Yes, you are absolutely correct, from your trace we can see: kcbstt 9836 - small table threshold (blocks) keep_nb 0 - no keep pool
kcbnbh 255727 - buffer cache size (blocks) nblks 541438 - object size in blocks
vlot 500 - very large object threshold, 255727 * 500% = VLOT=1278635 kcbimd: ...kcbnbh 25572 - object is bigger than 10% of buffer cache (255727*10%=25572), so it "is medium"
ntcache 0 - object is not cached (0 blocks in the buffer cache)

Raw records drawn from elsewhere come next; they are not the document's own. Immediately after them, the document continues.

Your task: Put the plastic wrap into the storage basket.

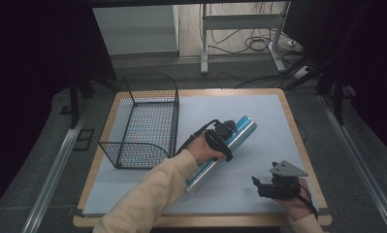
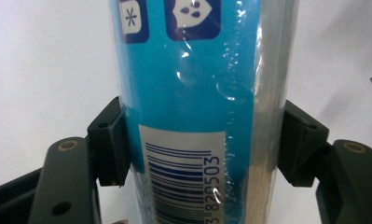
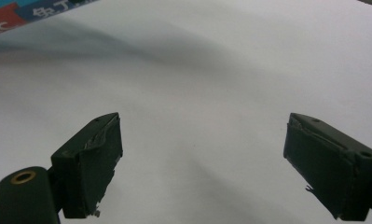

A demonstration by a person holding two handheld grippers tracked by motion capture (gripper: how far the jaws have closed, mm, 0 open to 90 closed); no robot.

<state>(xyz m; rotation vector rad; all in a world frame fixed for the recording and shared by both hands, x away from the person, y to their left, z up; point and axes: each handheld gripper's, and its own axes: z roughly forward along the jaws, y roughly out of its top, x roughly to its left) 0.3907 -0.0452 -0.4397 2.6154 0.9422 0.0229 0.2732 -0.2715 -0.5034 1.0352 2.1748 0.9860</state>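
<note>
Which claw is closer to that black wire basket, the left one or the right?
The left. The left claw is shut on the blue roll just right of the wire basket. The right claw rests open near the table's front right corner, well away from the basket.

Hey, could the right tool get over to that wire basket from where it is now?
Probably not directly. The right tool sits near the front right, and the left tool, clamped on the blue roll, lies between it and the wire basket.

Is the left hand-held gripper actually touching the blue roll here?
Touching. In the left gripper view, the left hand-held gripper has both pads pressed against the sides of the blue roll, with no gap on either side.
</note>
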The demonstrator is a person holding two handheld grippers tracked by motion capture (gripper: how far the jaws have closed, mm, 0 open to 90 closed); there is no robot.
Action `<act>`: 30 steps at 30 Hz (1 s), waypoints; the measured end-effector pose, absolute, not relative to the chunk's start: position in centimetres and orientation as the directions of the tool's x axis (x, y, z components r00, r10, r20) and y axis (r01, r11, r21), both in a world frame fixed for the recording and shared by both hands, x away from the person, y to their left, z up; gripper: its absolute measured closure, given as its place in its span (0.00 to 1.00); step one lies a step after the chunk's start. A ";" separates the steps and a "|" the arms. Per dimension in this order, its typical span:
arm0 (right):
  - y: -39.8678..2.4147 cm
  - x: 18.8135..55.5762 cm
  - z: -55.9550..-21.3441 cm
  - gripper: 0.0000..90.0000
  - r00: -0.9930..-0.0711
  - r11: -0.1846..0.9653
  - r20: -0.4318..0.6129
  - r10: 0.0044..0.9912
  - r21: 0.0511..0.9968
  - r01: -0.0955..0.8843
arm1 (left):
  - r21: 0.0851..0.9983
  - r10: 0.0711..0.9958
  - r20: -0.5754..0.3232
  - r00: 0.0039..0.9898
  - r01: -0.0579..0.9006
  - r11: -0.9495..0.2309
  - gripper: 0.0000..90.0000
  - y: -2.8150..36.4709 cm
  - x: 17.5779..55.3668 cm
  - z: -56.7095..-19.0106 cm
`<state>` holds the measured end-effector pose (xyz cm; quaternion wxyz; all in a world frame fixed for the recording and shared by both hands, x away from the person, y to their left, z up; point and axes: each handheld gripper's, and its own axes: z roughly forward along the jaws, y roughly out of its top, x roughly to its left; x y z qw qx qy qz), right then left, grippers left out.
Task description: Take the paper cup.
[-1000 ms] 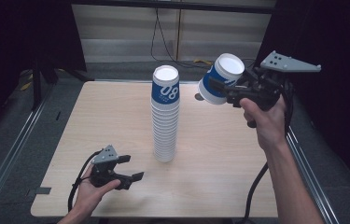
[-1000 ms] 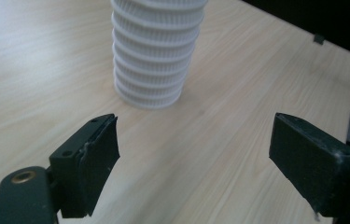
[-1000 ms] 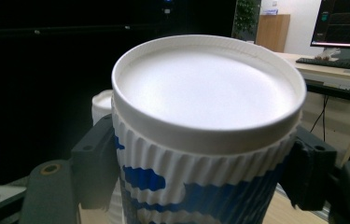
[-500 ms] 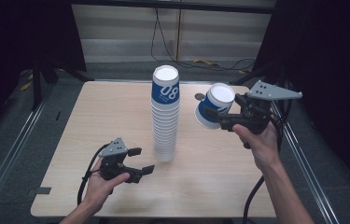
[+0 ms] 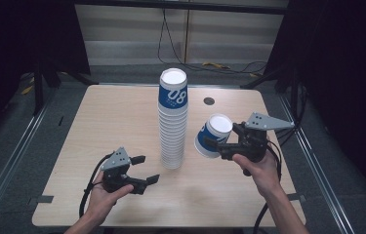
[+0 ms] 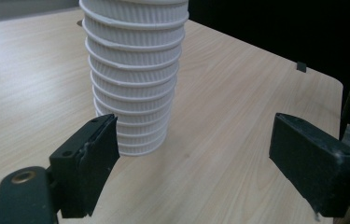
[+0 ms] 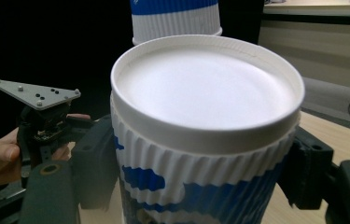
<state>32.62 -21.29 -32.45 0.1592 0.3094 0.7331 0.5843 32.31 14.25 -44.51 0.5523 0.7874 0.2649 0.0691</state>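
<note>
Resting low near the front left of the table [image 5: 97, 112], the left gripper [image 5: 144, 169] sits in a person's left hand [image 5: 100, 195] with its jaws spread wide and nothing between them. In the left gripper view those two black jaws frame the foot of the stack [image 6: 133, 88], which stands just ahead of them, apart from both.

One stack [image 5: 173, 119] of nested cups rises upright at the table's middle — white ribbed rims piled one on another, the topmost cup showing a blue band with white print. I can't count the cups in it exactly; the rims run too close together.

Right of the stack, one single cup [image 5: 212, 135] is clamped between the jaws of the right gripper [image 5: 219, 145], held in the person's right hand [image 5: 258, 165]. The cup is off the table, tilted, its white end angled up and to the right — near the stack but not touching it. In the right gripper view the cup [image 7: 205, 140] sits squarely between both jaws, blue and white ribbed wall below a white rim.

One small dark round spot [image 5: 209, 101] marks the tabletop behind the cup. Two grippers, two hands, one stack, one loose cup.
</note>
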 end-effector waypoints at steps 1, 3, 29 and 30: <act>-21.2 32.6 -32.9 0.29 -0.758 0.125 0.133 0.639 0.954 0.273 | 0.907 0.488 -0.182 0.854 0.338 -0.252 0.18 14.2 32.3 -44.6; -21.0 32.5 -33.6 0.29 -0.760 0.137 0.134 0.636 0.949 0.282 | 0.906 0.472 -0.176 0.864 0.330 -0.264 0.18 14.0 32.2 -44.7; -17.5 32.5 -39.4 0.29 -0.818 0.174 0.213 0.535 0.919 0.354 | 0.907 0.378 -0.216 0.900 0.328 -0.264 0.18 12.9 31.3 -46.1; -17.3 32.4 -39.5 0.29 -0.820 0.178 0.218 0.530 0.917 0.358 | 0.905 0.364 -0.228 0.903 0.335 -0.264 0.18 12.9 31.3 -46.0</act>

Hi _at_Roger, we read your
> NSMTIO shows the decision (but* we don't give any internal details of the
cost model used*)

But could you give any ideas, please, why in this simple case (segment size = 212% of buffer, no blocks in the buffer cache, no prewarm, no prefetch, serial read) it chooses buffer reads?
Logically, we can make an assumption that it's related to the estimated returning "Bytes" from the plan:
more bytes to return - less effective smart scan, but when E-Rows=1 ?!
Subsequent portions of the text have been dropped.